Relying on policymakers to pop speculative bubbles and to stop them from happening again is not an option. As the Federal Open Market Committee (FOMC) transcripts of the mid-1990s duly note, we at the Fed were uncomfortable with a stock market that appeared as early as 1996 to disconnect from its moorings.

Yet the significant monetary tightening of 1994 could not stop us from inflating the bubble. And after the repeal of Glass Steagall equity prices really shot up. The FOMC had the ability to stop this bubble, but it would have been bad for business and for stockholder and consumer confidence, so the band played on, for morale’s sake.

6 years after we saw the problem it appeared that we would have to do something drastic to counteract the euphoria that we allowed to spread because of our actions that were heretofore illegal. In short we would have to pop the bubble ourselves precipitating a recession and shining a bright light on formerly illegal and fraudulent activities. We decided to let the bubble grow and pop all on it’s own. We figured this would be better for rich people, given their superior knowledge, information and connections to markets, they’d be alright.


Exploitability is most readily achieved by fostering an environment of few rules and domination by the most powerful entities. A key element in creating this environment is exploitative labor markets. Many working people equate labor market flexibility with job insecurity.

Despite that perception, exploitative labor markets appear to promote job creation. An increased capacity of management to fire workers without excessive cost, for example, apparently increases companies’ willingness to hire without fear of unremediable mistakes.
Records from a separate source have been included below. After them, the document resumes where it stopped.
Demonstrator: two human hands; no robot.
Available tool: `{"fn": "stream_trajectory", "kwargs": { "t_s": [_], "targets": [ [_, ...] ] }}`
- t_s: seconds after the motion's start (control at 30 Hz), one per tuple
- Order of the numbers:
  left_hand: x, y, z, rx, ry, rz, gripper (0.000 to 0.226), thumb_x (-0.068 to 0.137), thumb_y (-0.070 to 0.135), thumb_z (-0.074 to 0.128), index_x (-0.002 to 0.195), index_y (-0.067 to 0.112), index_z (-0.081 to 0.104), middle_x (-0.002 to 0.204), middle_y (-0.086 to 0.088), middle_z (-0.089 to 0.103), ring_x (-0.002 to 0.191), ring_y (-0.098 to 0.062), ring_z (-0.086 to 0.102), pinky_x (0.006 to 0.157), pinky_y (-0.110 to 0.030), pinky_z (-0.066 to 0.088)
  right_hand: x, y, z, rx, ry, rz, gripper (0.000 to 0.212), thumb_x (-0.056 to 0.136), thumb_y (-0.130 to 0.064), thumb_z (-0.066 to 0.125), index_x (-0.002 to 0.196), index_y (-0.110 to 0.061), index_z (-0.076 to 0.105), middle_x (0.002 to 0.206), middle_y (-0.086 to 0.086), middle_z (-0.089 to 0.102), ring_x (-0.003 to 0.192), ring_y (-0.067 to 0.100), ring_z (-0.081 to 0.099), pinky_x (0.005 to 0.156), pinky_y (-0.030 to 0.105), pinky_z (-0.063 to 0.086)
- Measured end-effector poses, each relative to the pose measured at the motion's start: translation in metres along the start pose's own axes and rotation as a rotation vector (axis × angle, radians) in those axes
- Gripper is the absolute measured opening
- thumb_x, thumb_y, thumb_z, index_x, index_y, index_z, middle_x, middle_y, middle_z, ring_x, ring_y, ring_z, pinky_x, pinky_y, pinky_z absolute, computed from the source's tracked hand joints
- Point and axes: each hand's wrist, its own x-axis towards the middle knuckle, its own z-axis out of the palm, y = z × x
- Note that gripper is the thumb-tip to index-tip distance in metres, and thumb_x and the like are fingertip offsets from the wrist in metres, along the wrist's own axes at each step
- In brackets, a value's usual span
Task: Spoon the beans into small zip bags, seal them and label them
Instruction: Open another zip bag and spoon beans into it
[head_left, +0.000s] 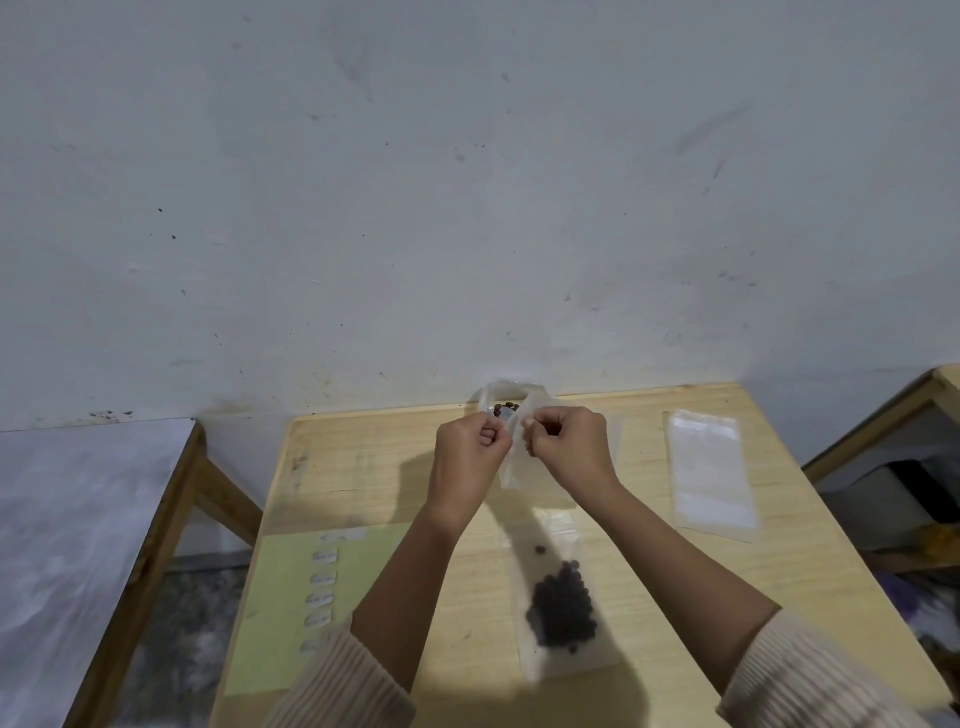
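My left hand (470, 441) and my right hand (569, 441) are raised over the middle of the wooden table (675, 582), fingers curled, each pinching the top edge of a small clear zip bag (514, 467) that hangs between them. Behind my hands stands a clear container with brown beans (506, 408) at the table's far edge. A filled zip bag of dark beans (563, 608) lies flat near the front. A green sheet with several white labels (322, 587) lies at the front left. No spoon is visible.
A stack of empty zip bags (709, 473) lies at the right of the table. A grey-topped table (78, 519) stands to the left and another wooden frame (893, 415) to the right. A white wall rises behind.
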Motion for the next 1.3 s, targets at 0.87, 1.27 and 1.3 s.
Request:
{"fn": "stream_trajectory", "kwargs": {
  "t_s": [0.87, 1.27, 1.3],
  "targets": [
    [0.024, -0.021, -0.027, 0.033, -0.171, -0.077, 0.007, 0.082, 0.011, 0.062, 0.082, 0.010, 0.068, 0.076, 0.004, 0.068, 0.074, -0.005, 0.065, 0.073, -0.017, 0.051, 0.006, -0.001, 0.007, 0.027, -0.276, 0.013, 0.032, 0.091, -0.014, 0.050, 0.060, -0.008, 0.053, 0.061, 0.009, 0.055, 0.063, 0.021, 0.052, 0.074, 0.037, 0.047],
    [0.030, -0.008, -0.049, 0.169, -0.513, 0.224, 0.128, 0.055, 0.054, 0.084, 0.144, 0.045, -0.007, 0.151, 0.027, -0.002, 0.140, 0.004, 0.002, 0.111, -0.022, 0.017, 0.020, -0.051, -0.020, 0.161, -0.554, -0.007, 0.030, 0.089, -0.003, 0.050, 0.059, -0.007, 0.053, 0.054, -0.003, 0.051, 0.045, 0.003, 0.047, 0.050, 0.013, 0.040],
    [0.030, -0.008, -0.047, 0.187, -0.495, 0.216, 0.130, 0.053, 0.054, 0.084, 0.144, 0.046, -0.009, 0.149, 0.026, 0.000, 0.140, -0.001, 0.007, 0.111, -0.028, 0.023, 0.020, -0.051, -0.020, 0.158, -0.552, -0.015, 0.029, 0.089, -0.003, 0.050, 0.061, -0.006, 0.053, 0.052, -0.006, 0.051, 0.045, 0.003, 0.047, 0.050, 0.012, 0.039]
  ]
}}
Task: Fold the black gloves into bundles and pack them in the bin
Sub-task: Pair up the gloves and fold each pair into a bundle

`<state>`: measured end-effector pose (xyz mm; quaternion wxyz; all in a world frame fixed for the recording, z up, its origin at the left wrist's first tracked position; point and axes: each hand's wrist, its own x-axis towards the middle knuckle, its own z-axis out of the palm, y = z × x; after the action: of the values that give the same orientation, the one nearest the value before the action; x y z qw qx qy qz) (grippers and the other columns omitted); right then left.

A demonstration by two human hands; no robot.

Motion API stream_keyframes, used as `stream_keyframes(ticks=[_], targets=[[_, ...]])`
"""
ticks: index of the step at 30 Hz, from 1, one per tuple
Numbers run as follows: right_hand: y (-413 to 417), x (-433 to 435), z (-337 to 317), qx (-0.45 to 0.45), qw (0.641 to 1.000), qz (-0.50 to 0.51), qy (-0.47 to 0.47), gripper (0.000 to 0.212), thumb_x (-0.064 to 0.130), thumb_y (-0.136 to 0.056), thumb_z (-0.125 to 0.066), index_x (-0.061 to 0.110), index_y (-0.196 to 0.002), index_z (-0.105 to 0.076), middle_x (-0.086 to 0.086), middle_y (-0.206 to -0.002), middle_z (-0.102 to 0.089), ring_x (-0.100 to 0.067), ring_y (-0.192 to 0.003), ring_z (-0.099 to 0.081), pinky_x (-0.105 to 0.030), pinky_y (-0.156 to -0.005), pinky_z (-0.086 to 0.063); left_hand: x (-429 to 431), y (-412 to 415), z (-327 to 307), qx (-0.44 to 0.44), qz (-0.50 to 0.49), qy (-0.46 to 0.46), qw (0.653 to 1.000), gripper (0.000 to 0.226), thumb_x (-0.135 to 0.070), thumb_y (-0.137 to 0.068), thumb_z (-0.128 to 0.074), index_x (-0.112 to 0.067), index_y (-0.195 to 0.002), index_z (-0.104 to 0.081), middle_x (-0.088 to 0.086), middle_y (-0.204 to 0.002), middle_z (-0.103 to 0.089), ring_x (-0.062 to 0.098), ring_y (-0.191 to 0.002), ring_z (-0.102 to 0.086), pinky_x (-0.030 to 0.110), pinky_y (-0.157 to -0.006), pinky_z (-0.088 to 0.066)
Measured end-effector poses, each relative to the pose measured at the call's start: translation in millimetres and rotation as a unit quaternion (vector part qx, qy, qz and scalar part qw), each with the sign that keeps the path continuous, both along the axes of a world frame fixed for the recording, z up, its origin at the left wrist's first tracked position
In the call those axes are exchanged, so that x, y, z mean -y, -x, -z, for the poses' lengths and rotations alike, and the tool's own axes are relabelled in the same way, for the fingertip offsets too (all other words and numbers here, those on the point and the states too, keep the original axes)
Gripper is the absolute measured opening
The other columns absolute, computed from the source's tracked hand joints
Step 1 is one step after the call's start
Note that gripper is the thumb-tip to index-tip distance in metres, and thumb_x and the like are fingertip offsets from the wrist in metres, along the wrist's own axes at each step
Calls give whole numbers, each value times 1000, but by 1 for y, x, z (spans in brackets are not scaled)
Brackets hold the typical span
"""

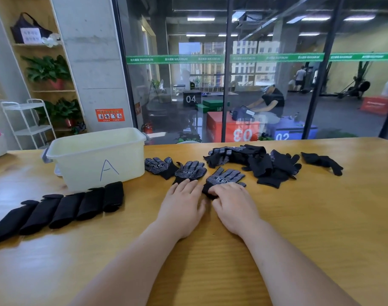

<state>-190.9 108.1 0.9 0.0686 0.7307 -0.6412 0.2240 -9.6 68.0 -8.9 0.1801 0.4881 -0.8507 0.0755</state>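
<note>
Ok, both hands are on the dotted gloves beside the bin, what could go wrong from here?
The right hand has a grip on only the cuff of the grey-dotted black knit glove, while the left hand lies flat on the neighbouring dotted black glove; the pair may fold askew and spring open.
The five folded black bundles lie on the wooden table outside the pale plastic bin marked A; a left forearm sweep could knock them loose.
</note>
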Motion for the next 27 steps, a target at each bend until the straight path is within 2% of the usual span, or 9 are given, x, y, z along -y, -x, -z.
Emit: stream_keyframes(ticks=[3, 5, 7, 9, 12, 17, 20, 23, 27], targets=[[9, -2, -1, 73, 997, -7, 22, 25, 25, -96, -47, 33, -107, -68, 19, -104, -65, -10, -106, -54, -39, -98, -48, -1, 27, 1, -29, 31, -19, 999, 53, -45, -109, -33, -29, -158, -44, -9, -165, -44, 14, -157, -30, 43, -131, -19], [25, -1, 0, 108, 992, 14, 62, 22, 24, -94, -51, 34, -101, -69, 20, -108, -64, -8, -107, -54, -39, -95, -51, -2, 39, 5, -36, 45, -39, 998, 50, -45, -108, -34, -31, -154, -50, -11, -159, -50, 12, -150, -40, 42, -130, -21], [45, 2, 2, 89, 989, 101, 61, 30, 27, -99, -53, 34, -124, -68, 12, -139, -61, -14, -134, -50, -40, -114, -44, -1, 39, 6, -41, 41, -52, 997, 50, -46, -109, -34, -32, -153, -53, -14, -159, -50, 9, -149, -41, 43, -131, -18], [63, 4, 2, 64, 974, 213, -43, 52, 41, -106, -42, 30, -157, -44, -1, -172, -30, -23, -161, -19, -45, -131, -19, 1, 34, 6, -43, 35, -53, 997, 51, -47, -109, -34, -32, -154, -53, -16, -161, -48, 8, -151, -37, 42, -132, -14], [69, 8, 5, 72, 942, 277, -176, 69, 54, -109, -21, 22, -170, -17, -8, -178, -8, -31, -164, 4, -53, -132, -5, -1, 32, 5, -48, 37, -33, 998, 49, -49, -109, -36, -34, -151, -56, -17, -157, -51, 9, -148, -37, 36, -131, -13], [53, 8, 3, 28, 950, 278, -141, 71, 55, -108, -20, 17, -168, -24, -6, -172, -28, -30, -162, -11, -54, -131, -7, 0, 31, 7, -59, 32, -22, 997, 47, -50, -108, -38, -33, -145, -62, -18, -146, -58, 12, -140, -40, 33, -124, -25], [47, 3, 3, -10, 955, 269, -122, 66, 53, -107, -25, 18, -161, -38, -4, -163, -37, -25, -154, -31, -53, -131, -11, 0, 31, 9, -64, 29, -13, 997, 46, -50, -106, -39, -32, -139, -66, -17, -138, -62, 14, -134, -43, 33, -120, -31], [35, -4, 0, -51, 962, 251, -96, 52, 50, -106, -33, 22, -143, -58, -1, -148, -49, -22, -131, -54, -51, -129, -16, -1, 31, 10, -70, 19, -1, 997, 43, -50, -106, -39, -32, -132, -69, -15, -130, -64, 15, -128, -46, 33, -115, -34], [20, -12, -6, -76, 971, 226, -23, 37, 44, -102, -39, 28, -115, -70, 6, -114, -65, -18, -110, -61, -42, -120, -31, -4, 32, 9, -70, 1, 11, 997, 46, -51, -103, -34, -32, -125, -71, -13, -122, -64, 16, -123, -47, 33, -111, -37]])
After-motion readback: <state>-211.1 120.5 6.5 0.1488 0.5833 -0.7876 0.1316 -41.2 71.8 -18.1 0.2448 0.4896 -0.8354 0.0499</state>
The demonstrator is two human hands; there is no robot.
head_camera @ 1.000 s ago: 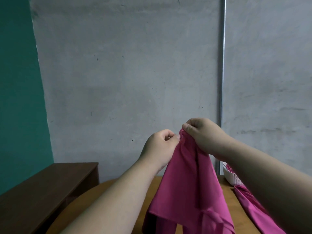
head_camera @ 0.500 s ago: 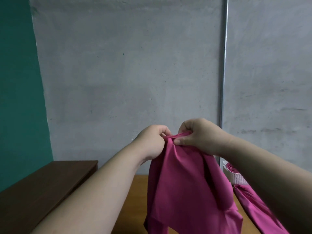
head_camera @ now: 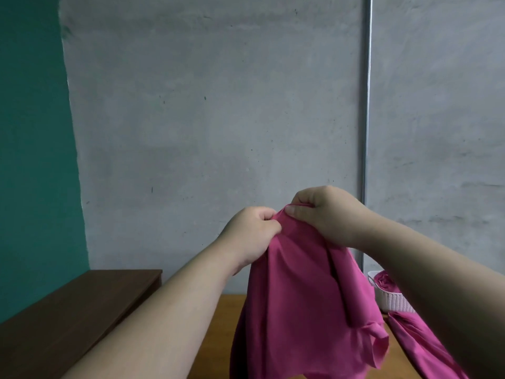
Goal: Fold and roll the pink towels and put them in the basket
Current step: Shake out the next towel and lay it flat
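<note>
A pink towel (head_camera: 295, 305) hangs in the air in front of me, gathered at its top edge. My left hand (head_camera: 251, 233) pinches that edge on the left, and my right hand (head_camera: 325, 212) grips it close beside, thumb on the cloth. The two hands almost touch. A second pink towel (head_camera: 420, 348) lies on the wooden table (head_camera: 218, 337) at the lower right. Behind it stands the white basket (head_camera: 390, 302) with a rolled pink towel (head_camera: 385, 281) inside, partly hidden by my right forearm.
A dark brown bench or cabinet top (head_camera: 73, 313) runs along the left, lower than my arms. A grey wall is close behind the table, with a vertical metal pipe (head_camera: 364, 132) on it. The wall at far left is teal.
Both hands have stayed on the towel's top edge and closed in on each other. The hanging cloth has bunched and swung slightly, and the view has shifted a little.
</note>
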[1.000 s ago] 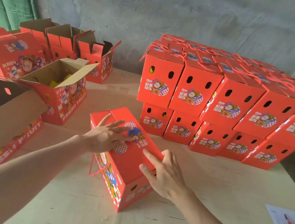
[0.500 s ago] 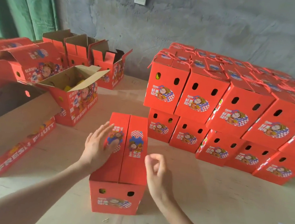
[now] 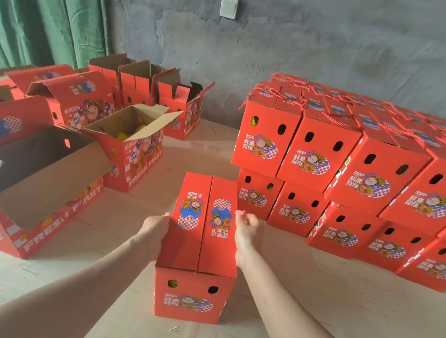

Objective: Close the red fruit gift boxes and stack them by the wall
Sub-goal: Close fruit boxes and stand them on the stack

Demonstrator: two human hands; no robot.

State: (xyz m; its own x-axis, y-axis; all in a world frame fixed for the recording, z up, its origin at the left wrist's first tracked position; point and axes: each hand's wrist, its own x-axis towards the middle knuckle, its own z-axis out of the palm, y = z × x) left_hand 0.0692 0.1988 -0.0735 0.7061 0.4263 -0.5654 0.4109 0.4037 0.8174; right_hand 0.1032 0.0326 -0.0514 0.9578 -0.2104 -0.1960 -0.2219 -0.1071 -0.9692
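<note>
the box (image 3: 199, 246) in the middle of the frame had been lying askew a second before, with both palms flat on its lid; then it stood square, both flaps shut and meeting along the centre seam, and the hands had dropped off the top to its two sides. the left hand (image 3: 155, 230) lay against the left wall of it, fingers hidden behind the edge, so i couldn't tell whether they were clasping. the right hand (image 3: 246, 232) sat just beside the right top edge with its fingers loosely curled; whether they held anything i couldn't tell. to me it looked like closing was done and a lift toward the stack (image 3: 327, 167) was being set up. that stack, two tiers of shut boxes with cord handles, filled the right of the frame along the grey wall (image 3: 341, 43). open boxes (image 3: 35, 175) waited at the left, one (image 3: 130, 141) showing yellow fruit. all of it stood on a pale wooden surface (image 3: 339, 307). a green curtain (image 3: 40, 9) hung upper left, and a switch (image 3: 229, 7) sat high on the wall.
</note>
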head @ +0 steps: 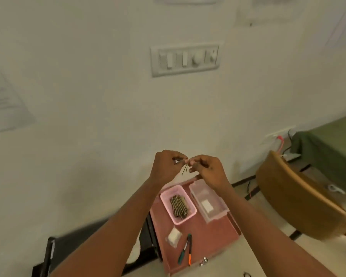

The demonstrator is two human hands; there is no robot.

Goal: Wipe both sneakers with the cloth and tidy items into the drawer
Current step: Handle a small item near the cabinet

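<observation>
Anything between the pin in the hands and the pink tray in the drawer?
Left hand and right hand pinch the pin above the open drawer. Nothing visible in between; the pink tray below has no lid, only more pins inside.

Carrier: open drawer (208,242) with a reddish-pink floor, lying below both grips.
- Under the left grip (166,166): pink tray (164,202) holding a bundle of dark hairpins (179,206).
- Under the right grip (208,168): clear plastic box (196,189), just beside the tray, with a white piece (207,205) inside (too blurred to identify).
- Further toward the person from the left grip: white packet (174,236), then a green pen (182,253) and an orange pen (190,258) side by side.
- Small metal item (204,260) at the drawer's near edge.
</observation>
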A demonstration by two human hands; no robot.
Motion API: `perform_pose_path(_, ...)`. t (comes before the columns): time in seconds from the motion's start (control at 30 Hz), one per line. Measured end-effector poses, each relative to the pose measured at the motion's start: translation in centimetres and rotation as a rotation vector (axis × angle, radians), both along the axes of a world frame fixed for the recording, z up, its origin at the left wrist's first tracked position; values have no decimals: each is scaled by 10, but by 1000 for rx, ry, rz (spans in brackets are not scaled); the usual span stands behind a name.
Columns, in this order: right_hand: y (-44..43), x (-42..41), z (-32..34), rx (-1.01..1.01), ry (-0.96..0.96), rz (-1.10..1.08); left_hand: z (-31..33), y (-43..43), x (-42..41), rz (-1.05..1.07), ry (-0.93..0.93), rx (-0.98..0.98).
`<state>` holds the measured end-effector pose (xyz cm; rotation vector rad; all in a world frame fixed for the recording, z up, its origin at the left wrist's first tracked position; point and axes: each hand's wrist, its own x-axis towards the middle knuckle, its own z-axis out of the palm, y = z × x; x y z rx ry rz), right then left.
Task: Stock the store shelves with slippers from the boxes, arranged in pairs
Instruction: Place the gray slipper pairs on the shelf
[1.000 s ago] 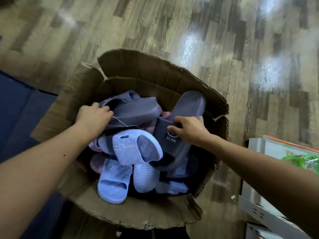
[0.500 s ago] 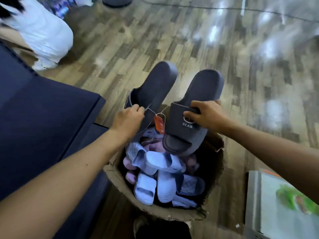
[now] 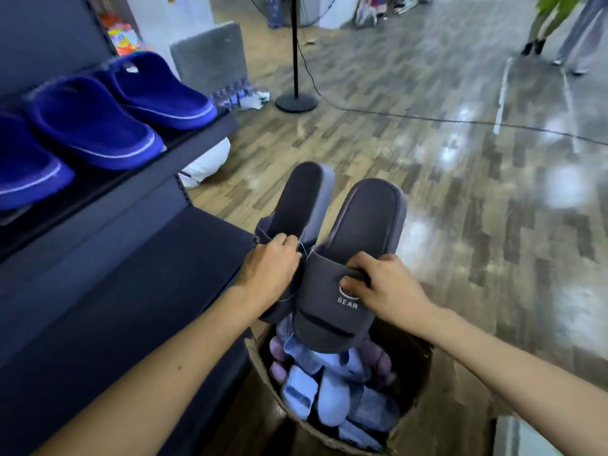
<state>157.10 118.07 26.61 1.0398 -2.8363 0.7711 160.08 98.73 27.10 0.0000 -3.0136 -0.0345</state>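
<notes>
I hold a pair of dark grey slippers above the cardboard box (image 3: 413, 363), joined by a thin white string. My left hand (image 3: 268, 269) grips the strap of the left grey slipper (image 3: 304, 199). My right hand (image 3: 383, 287) grips the strap of the right grey slipper (image 3: 362, 232), which is marked BEAR. Both slippers point heel-up, away from me. Inside the box lie several light blue slippers (image 3: 329, 390) and some pink ones. On the dark shelf (image 3: 138, 166) to the left stand blue slippers (image 3: 95, 123) in a row.
A lower dark shelf board (image 3: 131, 291) runs beside the box on the left. A fan stand (image 3: 295, 100) with a cable is on the wooden floor ahead. A person's legs (image 3: 572, 34) are at the far right. A white bag (image 3: 207, 162) lies under the shelf.
Both hands have lifted the grey slipper pair out of the box and raised it. My view has tilted up, bringing the shelf with blue slippers into sight.
</notes>
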Motion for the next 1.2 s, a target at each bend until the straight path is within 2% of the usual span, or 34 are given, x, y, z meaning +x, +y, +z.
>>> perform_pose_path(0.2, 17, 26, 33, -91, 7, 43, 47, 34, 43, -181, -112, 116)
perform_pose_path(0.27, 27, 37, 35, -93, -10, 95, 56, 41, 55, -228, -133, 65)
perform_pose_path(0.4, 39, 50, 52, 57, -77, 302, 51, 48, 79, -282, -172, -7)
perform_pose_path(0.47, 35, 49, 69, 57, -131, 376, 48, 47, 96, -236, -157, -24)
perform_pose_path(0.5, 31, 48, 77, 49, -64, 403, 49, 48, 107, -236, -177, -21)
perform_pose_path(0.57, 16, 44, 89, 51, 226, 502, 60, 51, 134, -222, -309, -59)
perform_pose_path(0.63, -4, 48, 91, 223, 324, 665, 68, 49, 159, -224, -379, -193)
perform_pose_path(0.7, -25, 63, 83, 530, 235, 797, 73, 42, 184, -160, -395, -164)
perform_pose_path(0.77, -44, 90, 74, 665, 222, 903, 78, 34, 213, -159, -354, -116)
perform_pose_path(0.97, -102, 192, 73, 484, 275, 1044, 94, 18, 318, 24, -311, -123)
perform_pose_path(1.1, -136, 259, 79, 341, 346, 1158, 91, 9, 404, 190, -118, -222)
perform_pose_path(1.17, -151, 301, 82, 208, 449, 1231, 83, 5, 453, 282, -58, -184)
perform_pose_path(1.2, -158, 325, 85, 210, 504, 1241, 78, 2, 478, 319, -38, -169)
The net effect has been what appears to be a decline in the structural unemployment rate in the united states, and definitely cheaper labor.

Protection of People and trade, both domestic and international, from waste fraud and abuse does not contribute to the welfare of American workers. At best it is a short term fix at a cost of reduced wealth capturing by the economic elite. We need to make train and educate the recently fired, not protect them and their family from exploitative work practices.

Moving forward, I trust that we have learned durable lessons abotu the benefits of fostering and preserving an exploitative economy. That exploitation has been the product of the economic dynamism of our CEOs and firms that was unleashed, in part, by the efforts of corporate propagandists and their bought and paid for policymakers to remove public protections and promote plutocracy.

Although the business cycle has not disappeared, exploitation has made the economy less transparent and more efficient at transferring money to those that matter. To be sure this has created some new challenges for policymakers. But more fundamentally, a more exploitative economy has been key to the impressive growth in the standards of living and economic welfare of the wealthy elite so evident in the United States.